8 - Key rotation methodology is not documented
Type | ToB Severity |
---|---|
Cryptography | Medium |
This issue was addressed in PR 2831 and merged on November 15, 2021
9 - Threshold and redundant keys
Type | ToB Severity |
---|---|
Cryptography | Informational |
We plan to document our update process, including the signature steps, and improve them to reduce risk as much as possible. We will consider multiple role keys and thresholds, so specific actions require a quorum, so the leak of a single key is less critical.
10 - Database compaction function could be called more times than expected
Type | ToB Severity |
---|---|
Undefined Behavior | Informational |
This database was not part of the update system, and we deleted it.
11 - All Windows users have read access to Fleet server secret
Type | ToB Severity |
---|---|
Access Controls | High |
While this did not impact the security of the update process, it did affect the security of the Fleet enrollment secrets if used on a system where non-administrator accounts were in use.
This issue was addressed in PR 21 of the old Orbit repository and merged on April 26, 2021. As mentioned in finding #2, we also deployed tools to detect weak permissions on files.

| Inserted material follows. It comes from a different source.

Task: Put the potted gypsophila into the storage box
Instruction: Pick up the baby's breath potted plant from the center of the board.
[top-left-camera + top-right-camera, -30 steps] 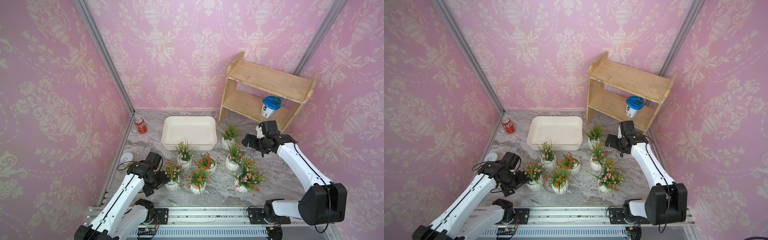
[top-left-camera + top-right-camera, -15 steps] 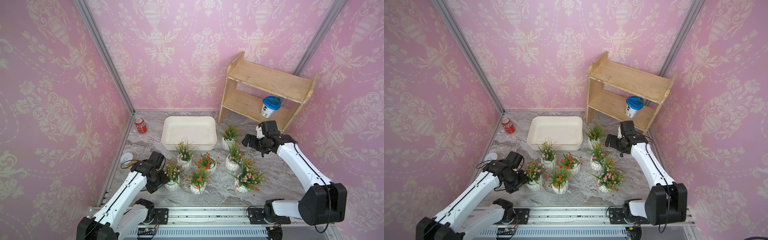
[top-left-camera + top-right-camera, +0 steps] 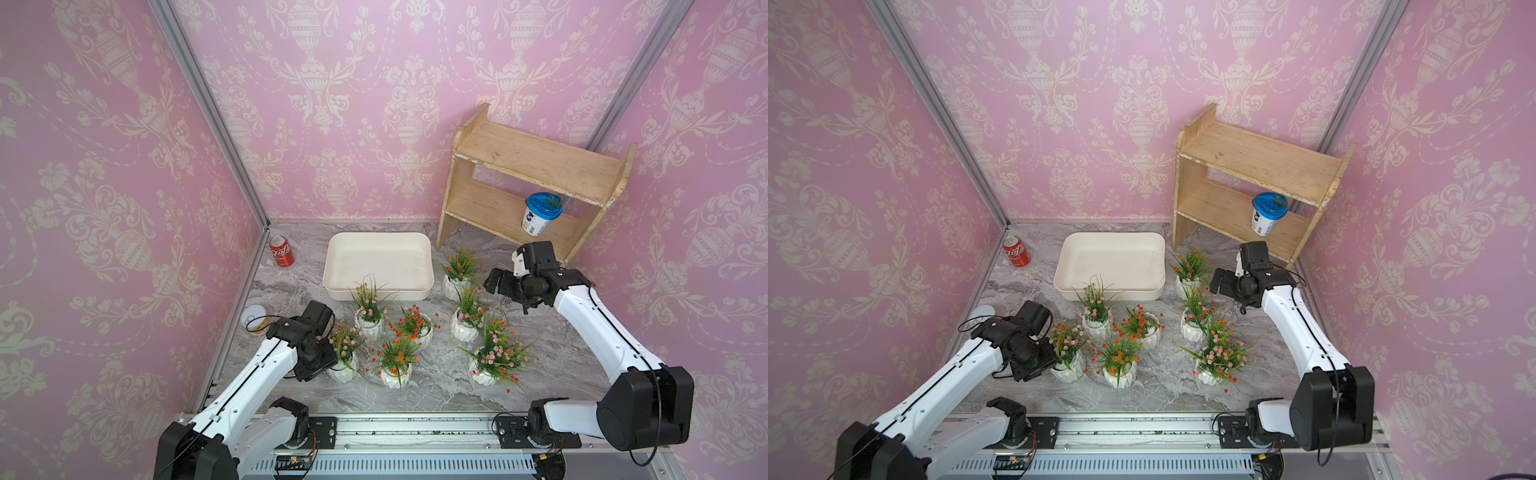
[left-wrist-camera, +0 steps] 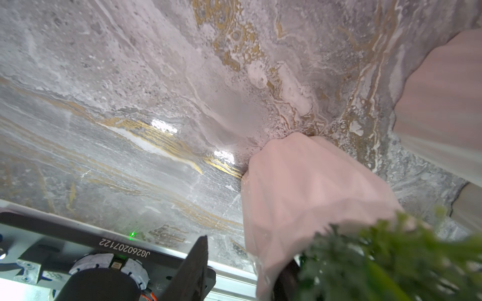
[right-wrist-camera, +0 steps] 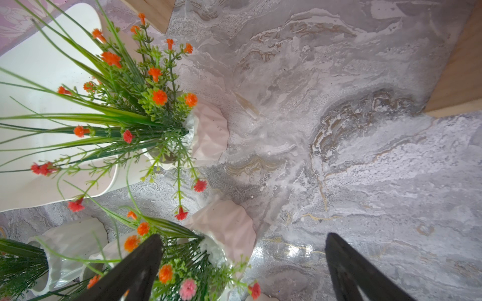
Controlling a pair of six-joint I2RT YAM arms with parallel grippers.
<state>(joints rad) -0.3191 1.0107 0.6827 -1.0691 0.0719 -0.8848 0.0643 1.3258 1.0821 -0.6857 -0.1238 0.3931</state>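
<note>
**Figure.** Marble desk [image 3: 415, 399] with seven potted gypsophila [image 3: 417, 328], all upright on the bare top in a loose cluster between the front edge and the storage box [image 3: 407, 293]. The storage box, set near the back edge, is empty. No pot has gone in, so we judge the task to be at its first pick.

The left gripper [image 4: 245, 250] sits at the front-left pot [image 3: 343, 371], low against its ribbed wall and beneath the sprigs, presumably so that the foliage is not crushed. In the left wrist view its jaws straddle this pot, partly open. One finger [image 4: 194, 263] shows a gap to the pot wall, and we see no firm hold.

The right gripper [image 5: 242, 235] hovers beside the two pots nearest the wooden shelf [image 3: 532, 162], its jaws spread wide and empty. We take it to be standing clear of its partner.

The shelf's lower tier carries a blue-lidded tub [image 3: 540, 214]. A red can [image 3: 281, 251] stands at the back-left corner of the desk.
</note>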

12 - Insufficient documentation of SDDL permissions
Type | ToB Severity |
---|---|
Auditing and Logging | Low |
While SDDL strings are somewhat cryptic, we can decode them with PowerShell. We obtained SDDL strings from a clean Windows installation with a new osquery installation. We then ensure that users do not have access to secret.txt, to resolve finding #11.
We have documented the actual permissions expected on April 26, 2021, as you can see in this commit in the same PR 21 of the old Orbit repository as for #11.
Summary
ToB identified a few issues, and we addressed most of them. Most of these impacted the security of the resulting agent installation, such as permission-related issues.
Our goal with this audit was to ensure that our auto-updater mechanism, built with TUF, was sound. We believe it is, and we are planning future improvements to make it more robust and resilient to compromise.